[[ Excerpted records open ]]
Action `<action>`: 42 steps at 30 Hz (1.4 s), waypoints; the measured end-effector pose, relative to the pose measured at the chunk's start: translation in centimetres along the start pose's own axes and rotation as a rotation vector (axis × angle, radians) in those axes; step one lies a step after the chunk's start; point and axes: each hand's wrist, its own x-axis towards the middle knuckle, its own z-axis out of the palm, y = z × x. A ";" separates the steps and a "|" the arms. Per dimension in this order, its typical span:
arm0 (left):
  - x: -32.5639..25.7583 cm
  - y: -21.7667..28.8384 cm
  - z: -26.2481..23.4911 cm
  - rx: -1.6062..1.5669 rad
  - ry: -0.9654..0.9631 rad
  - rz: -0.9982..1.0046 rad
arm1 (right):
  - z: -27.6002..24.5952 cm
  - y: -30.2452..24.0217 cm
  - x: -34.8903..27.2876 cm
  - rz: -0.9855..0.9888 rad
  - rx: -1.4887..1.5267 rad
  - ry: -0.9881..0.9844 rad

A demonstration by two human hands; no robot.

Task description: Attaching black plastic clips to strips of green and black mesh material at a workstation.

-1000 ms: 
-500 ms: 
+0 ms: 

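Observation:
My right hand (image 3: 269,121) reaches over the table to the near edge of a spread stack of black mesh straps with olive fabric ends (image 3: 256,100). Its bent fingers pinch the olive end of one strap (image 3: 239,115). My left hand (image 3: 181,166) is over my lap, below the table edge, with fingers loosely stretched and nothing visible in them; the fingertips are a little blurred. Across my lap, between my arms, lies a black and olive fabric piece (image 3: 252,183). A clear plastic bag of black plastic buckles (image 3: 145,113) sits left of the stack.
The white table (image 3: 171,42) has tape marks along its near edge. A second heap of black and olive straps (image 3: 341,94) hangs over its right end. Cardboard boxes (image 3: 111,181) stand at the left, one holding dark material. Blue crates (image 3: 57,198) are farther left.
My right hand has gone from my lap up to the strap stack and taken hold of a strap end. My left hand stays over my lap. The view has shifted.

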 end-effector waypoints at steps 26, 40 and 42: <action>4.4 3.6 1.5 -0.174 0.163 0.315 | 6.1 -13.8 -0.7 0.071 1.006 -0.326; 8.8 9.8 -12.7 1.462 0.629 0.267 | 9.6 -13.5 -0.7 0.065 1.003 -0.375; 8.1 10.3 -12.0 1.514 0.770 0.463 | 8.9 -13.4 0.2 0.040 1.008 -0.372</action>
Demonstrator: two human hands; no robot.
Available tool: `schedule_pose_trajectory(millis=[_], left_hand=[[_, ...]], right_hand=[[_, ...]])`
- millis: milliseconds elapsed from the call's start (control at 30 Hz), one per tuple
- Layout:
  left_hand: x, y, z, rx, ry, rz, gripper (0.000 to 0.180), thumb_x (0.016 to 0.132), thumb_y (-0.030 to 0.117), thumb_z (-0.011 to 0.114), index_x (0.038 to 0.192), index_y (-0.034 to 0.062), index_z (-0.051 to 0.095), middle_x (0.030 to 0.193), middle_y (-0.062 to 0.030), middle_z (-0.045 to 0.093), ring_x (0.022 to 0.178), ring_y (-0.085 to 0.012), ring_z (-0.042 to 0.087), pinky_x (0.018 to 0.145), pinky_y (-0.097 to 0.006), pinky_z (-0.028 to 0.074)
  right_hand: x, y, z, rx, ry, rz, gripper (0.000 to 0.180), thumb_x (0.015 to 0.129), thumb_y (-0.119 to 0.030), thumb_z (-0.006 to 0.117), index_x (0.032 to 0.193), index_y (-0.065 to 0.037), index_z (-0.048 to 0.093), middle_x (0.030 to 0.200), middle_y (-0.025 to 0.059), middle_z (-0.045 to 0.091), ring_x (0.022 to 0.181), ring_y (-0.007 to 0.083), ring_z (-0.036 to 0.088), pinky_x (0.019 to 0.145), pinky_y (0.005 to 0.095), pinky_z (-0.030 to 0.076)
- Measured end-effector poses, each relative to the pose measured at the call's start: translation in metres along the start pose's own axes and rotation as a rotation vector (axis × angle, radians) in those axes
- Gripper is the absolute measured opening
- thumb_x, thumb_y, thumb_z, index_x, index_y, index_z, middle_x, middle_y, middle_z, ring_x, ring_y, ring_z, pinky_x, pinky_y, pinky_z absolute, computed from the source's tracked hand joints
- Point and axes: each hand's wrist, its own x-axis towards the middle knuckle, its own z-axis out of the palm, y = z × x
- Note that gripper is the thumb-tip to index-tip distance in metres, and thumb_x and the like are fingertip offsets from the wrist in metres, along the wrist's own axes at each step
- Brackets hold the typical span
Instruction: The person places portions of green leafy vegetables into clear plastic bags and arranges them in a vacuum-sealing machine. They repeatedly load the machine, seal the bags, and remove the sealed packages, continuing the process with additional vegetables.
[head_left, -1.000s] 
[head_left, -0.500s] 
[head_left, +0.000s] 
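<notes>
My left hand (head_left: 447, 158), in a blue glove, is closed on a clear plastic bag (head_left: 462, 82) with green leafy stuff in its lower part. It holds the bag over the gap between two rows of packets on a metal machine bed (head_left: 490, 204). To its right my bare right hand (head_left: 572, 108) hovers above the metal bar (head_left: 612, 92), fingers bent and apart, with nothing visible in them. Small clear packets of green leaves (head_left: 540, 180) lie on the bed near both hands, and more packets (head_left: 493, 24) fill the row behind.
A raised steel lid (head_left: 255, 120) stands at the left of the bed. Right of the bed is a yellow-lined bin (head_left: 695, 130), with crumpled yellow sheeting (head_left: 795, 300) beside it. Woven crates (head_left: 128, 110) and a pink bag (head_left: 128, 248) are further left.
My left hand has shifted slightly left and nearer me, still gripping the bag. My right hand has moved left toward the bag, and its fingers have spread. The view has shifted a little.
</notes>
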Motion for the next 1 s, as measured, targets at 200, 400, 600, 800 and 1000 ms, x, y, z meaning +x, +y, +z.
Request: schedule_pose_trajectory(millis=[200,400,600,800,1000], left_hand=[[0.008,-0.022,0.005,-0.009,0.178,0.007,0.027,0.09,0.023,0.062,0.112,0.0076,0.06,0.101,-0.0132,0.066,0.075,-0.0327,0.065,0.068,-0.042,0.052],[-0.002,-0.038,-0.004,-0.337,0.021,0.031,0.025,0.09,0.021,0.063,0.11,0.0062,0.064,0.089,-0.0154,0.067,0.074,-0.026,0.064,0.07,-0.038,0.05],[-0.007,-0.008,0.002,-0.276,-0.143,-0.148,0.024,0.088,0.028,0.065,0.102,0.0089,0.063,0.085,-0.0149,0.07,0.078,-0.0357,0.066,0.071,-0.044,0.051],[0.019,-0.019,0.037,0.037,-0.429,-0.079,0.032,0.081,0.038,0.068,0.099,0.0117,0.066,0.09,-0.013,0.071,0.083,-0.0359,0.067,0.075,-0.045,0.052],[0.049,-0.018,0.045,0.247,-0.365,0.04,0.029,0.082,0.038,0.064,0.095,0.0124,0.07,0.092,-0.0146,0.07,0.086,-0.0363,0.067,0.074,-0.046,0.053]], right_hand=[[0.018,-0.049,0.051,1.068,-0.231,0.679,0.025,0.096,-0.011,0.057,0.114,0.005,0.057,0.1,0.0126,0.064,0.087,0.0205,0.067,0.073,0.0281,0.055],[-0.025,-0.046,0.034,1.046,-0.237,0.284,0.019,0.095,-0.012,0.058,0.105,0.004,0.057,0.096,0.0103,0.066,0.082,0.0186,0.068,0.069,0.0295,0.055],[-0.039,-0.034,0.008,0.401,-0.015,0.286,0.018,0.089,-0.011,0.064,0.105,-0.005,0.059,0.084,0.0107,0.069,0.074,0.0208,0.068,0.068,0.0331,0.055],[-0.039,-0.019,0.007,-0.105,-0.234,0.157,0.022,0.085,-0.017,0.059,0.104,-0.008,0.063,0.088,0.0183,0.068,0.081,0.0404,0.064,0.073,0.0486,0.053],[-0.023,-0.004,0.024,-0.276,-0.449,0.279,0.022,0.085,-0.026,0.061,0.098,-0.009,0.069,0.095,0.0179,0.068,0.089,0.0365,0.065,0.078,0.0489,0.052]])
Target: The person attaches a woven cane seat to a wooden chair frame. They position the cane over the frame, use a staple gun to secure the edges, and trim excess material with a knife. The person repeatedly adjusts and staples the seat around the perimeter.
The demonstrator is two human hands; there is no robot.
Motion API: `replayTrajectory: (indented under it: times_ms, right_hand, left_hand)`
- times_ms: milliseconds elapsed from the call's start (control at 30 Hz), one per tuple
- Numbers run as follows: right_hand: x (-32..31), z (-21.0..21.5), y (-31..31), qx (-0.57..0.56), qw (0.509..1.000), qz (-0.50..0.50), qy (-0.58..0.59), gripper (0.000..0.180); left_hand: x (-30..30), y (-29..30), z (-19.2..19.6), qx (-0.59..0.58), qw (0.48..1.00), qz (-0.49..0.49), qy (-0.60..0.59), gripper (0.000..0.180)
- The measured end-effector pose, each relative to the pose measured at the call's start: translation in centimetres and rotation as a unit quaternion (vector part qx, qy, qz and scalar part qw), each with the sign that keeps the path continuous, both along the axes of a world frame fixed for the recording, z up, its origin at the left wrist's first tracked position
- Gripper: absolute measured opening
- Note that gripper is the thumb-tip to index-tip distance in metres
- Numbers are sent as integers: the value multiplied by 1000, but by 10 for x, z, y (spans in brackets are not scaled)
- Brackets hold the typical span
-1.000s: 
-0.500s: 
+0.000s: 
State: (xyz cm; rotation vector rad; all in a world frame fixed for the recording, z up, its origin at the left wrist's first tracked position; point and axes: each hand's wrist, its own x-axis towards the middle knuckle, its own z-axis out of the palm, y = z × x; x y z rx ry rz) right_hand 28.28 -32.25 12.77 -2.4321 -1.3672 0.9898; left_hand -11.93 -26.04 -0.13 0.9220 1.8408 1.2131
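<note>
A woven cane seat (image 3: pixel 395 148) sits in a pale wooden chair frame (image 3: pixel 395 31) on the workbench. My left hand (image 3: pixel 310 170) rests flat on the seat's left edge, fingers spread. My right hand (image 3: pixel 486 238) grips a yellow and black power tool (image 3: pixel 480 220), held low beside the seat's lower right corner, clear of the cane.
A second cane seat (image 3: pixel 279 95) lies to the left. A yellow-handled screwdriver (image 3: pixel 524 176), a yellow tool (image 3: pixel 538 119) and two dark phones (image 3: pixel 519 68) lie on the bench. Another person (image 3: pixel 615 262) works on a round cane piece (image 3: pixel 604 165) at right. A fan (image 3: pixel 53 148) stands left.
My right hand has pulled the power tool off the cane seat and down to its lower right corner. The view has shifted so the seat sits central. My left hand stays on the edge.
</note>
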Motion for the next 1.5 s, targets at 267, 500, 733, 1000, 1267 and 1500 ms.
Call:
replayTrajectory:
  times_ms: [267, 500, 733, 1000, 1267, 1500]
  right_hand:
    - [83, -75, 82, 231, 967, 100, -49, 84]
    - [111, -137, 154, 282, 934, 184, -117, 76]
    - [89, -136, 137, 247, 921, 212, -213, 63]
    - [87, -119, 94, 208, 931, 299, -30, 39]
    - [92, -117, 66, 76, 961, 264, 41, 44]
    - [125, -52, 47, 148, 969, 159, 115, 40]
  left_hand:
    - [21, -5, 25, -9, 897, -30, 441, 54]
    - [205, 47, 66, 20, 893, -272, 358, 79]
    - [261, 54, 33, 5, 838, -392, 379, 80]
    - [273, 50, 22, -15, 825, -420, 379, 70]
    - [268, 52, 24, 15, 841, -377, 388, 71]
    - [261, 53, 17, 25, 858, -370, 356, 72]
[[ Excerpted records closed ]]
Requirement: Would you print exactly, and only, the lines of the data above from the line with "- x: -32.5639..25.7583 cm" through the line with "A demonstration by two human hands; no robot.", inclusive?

Your solution:
  - x: -32.5639..25.7583 cm
  - y: -21.7667..28.8384 cm
  - z: -26.2481..23.4911 cm
  - rx: -1.6062..1.5669 rad
  - ry: -0.9654..0.9631 rad
  - rz: -0.9982..1.0046 rad
arm1 (right):
  - z: -27.6002..24.5952 cm
  - y: -30.2452..24.0217 cm
  - x: -34.8903..27.2876 cm
  - rz: -0.9855..0.9888 rad
  - rx: -1.4887..1.5267 rad
  - ry: -0.9881..0.9844 rad

A demonstration by two human hands; no robot.

Nothing more remains for this exercise.